**Problem statement:** Find how many lines below hold "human", then state that number by itself.

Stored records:
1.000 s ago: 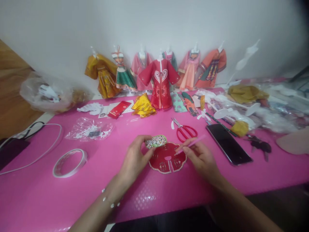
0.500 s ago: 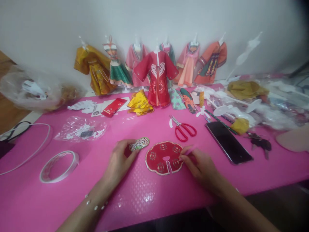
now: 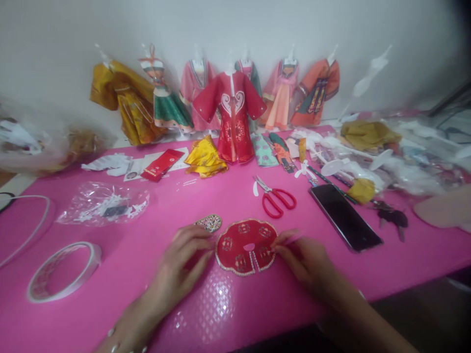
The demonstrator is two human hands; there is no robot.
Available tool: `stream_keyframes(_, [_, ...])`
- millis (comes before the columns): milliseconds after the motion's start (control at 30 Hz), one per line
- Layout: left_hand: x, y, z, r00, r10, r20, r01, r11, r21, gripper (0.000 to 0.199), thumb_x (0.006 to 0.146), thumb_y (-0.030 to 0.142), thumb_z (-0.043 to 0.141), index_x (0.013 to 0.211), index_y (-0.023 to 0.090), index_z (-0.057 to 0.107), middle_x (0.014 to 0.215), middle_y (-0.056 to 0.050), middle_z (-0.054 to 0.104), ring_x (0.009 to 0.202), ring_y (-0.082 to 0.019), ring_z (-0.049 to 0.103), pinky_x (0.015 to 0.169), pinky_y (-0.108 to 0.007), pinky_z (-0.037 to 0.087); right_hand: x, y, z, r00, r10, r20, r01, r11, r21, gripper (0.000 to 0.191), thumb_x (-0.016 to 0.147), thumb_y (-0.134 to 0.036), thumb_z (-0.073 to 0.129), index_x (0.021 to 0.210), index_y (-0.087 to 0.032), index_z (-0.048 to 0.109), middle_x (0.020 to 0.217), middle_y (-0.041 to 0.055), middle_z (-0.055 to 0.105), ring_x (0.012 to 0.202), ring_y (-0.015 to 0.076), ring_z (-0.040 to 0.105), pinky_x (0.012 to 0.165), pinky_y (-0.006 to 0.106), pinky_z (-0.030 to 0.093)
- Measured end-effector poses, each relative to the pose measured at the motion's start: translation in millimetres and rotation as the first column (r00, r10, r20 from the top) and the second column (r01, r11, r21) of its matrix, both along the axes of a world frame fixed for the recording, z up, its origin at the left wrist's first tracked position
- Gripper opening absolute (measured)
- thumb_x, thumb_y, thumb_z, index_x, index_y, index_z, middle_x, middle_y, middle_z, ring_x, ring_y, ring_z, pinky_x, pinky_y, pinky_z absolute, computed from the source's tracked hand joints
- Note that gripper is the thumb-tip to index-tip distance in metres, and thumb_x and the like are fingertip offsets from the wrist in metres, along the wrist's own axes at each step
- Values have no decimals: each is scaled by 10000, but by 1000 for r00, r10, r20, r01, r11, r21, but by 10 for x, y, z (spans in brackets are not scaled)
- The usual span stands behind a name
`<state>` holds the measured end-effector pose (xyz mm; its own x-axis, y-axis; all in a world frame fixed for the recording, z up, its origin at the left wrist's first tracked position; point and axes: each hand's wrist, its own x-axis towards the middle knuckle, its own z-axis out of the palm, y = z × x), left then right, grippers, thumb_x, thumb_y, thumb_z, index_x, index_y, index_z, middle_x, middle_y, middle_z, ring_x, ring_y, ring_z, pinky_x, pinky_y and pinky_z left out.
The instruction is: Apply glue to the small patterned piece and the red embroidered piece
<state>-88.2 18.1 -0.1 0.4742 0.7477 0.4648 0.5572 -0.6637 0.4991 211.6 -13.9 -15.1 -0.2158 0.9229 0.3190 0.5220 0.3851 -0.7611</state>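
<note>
The red scalloped collar piece [image 3: 246, 246] is laid flat on the pink table [image 3: 331, 289], touched at its left edge by the left hand [image 3: 182, 260], fingers loosely spread, and pinched at its right edge by the right hand [image 3: 303, 256]. Just beyond, a small patterned oval piece [image 3: 209, 222] is seen, then red scissors [image 3: 275, 198] and a phone [image 3: 344, 215].

Glossy pink plastic table cover [image 3: 331, 284]; matt red paper collar piece [image 3: 235, 247], beaded-looking edge.
</note>
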Motion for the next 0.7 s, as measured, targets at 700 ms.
stream_keyframes(700, [111,-37,97,971,-206,-124,209,978,14,195,878,103,572,1031,205,638,1060,-63,715,1091,-230,609,944,-441,526,-30,-2,15,997,35,66,-38,998,58,82,953,-160,529,979,-230,565,902,21,698,799,165,670,726,264,513])
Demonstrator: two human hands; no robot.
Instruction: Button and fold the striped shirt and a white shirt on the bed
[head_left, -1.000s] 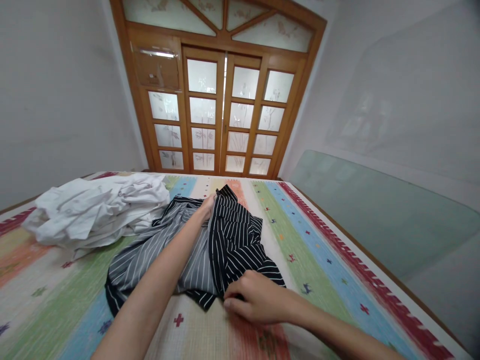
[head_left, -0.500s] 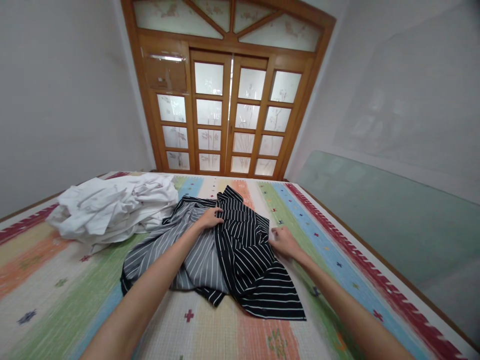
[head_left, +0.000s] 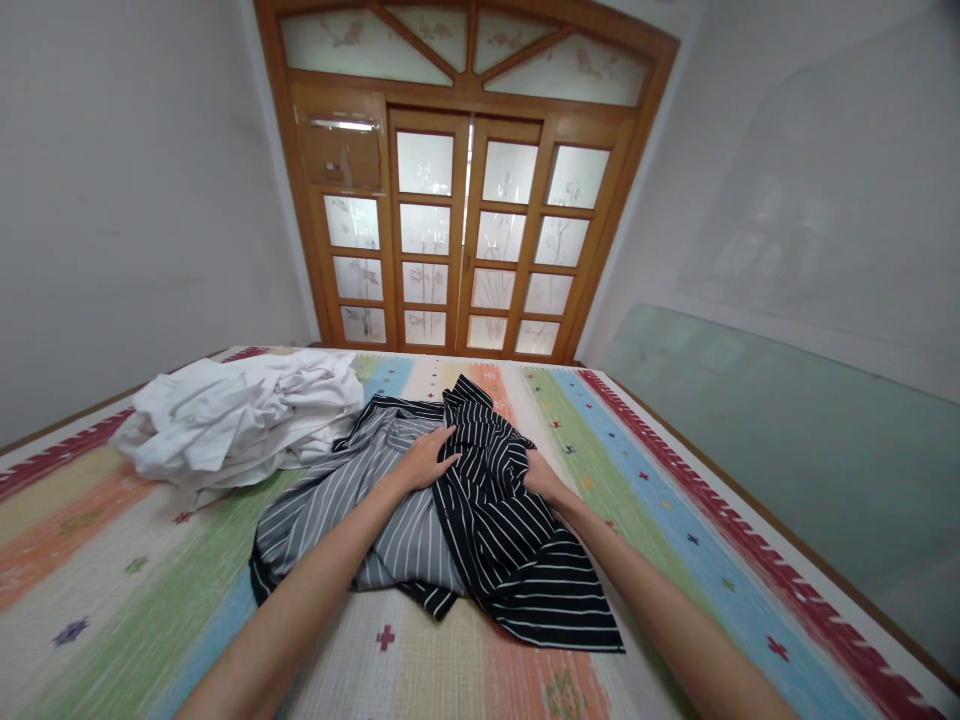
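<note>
As the striped garment (head_left: 517, 545) lies on the bed (head_left: 435, 680), our left hand (head_left: 426, 460) rests on it, grip spread, while our right hand (head_left: 544, 478) touches its edge, its grip too hidden to tell.

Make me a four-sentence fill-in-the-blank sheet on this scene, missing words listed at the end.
1. The crumpled cloth pile is plain ____.
2. The striped garment shows a gray side and a ____ side.
3. Counting the left hand and the right hand, ____ hands touch the garment.
4. The glass panes of the doors sit in frames made of ____.

Missing words: white; black; two; wood.
</note>
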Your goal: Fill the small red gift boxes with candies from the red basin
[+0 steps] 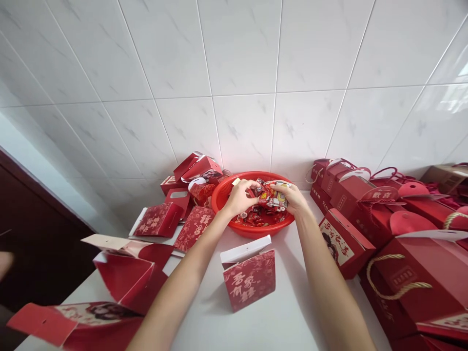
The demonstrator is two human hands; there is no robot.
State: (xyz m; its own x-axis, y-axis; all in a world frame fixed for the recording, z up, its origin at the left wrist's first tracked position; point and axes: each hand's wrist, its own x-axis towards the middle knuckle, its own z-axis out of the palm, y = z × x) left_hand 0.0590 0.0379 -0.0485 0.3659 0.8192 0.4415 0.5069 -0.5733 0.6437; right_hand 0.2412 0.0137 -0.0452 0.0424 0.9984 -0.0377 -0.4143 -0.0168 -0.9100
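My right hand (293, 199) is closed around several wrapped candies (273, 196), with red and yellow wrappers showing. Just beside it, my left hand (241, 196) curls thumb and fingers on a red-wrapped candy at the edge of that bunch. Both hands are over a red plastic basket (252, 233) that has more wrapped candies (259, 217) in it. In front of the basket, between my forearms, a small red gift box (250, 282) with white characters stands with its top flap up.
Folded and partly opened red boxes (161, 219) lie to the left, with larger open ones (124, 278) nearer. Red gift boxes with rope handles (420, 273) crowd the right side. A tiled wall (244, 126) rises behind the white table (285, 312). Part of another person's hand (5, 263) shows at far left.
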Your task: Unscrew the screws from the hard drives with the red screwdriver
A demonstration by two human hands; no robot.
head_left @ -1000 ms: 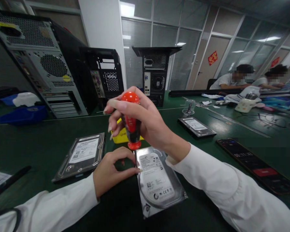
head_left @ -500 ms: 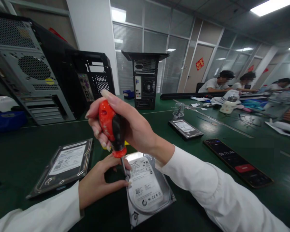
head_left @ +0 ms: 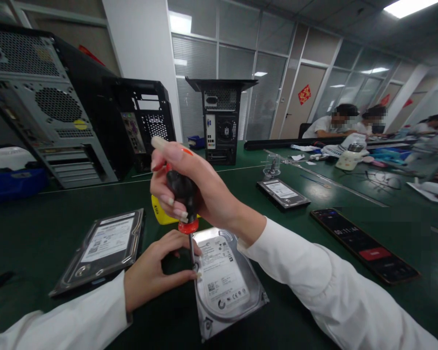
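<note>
A red and black screwdriver is wrapped in the fingers of my right hand, my thumb across the top of its handle. Its shaft points down to the left edge of a silver hard drive, which lies label up on the table. My left hand holds that same edge, index finger and thumb on either side of the screwdriver's tip. What the tip sits on is too small to make out. Partly behind my right hand lies a yellow object.
A second hard drive lies at left, a third at right beside a clear cup. A phone with a running timer is farther right. Computer cases stand behind. People sit at the far right.
My right hand has turned around the screwdriver handle, now covering most of its red top and uncovering more of the yellow object. My left hand stays at the drive's edge. The view has shifted slightly.
</note>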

**Exercise output:** 4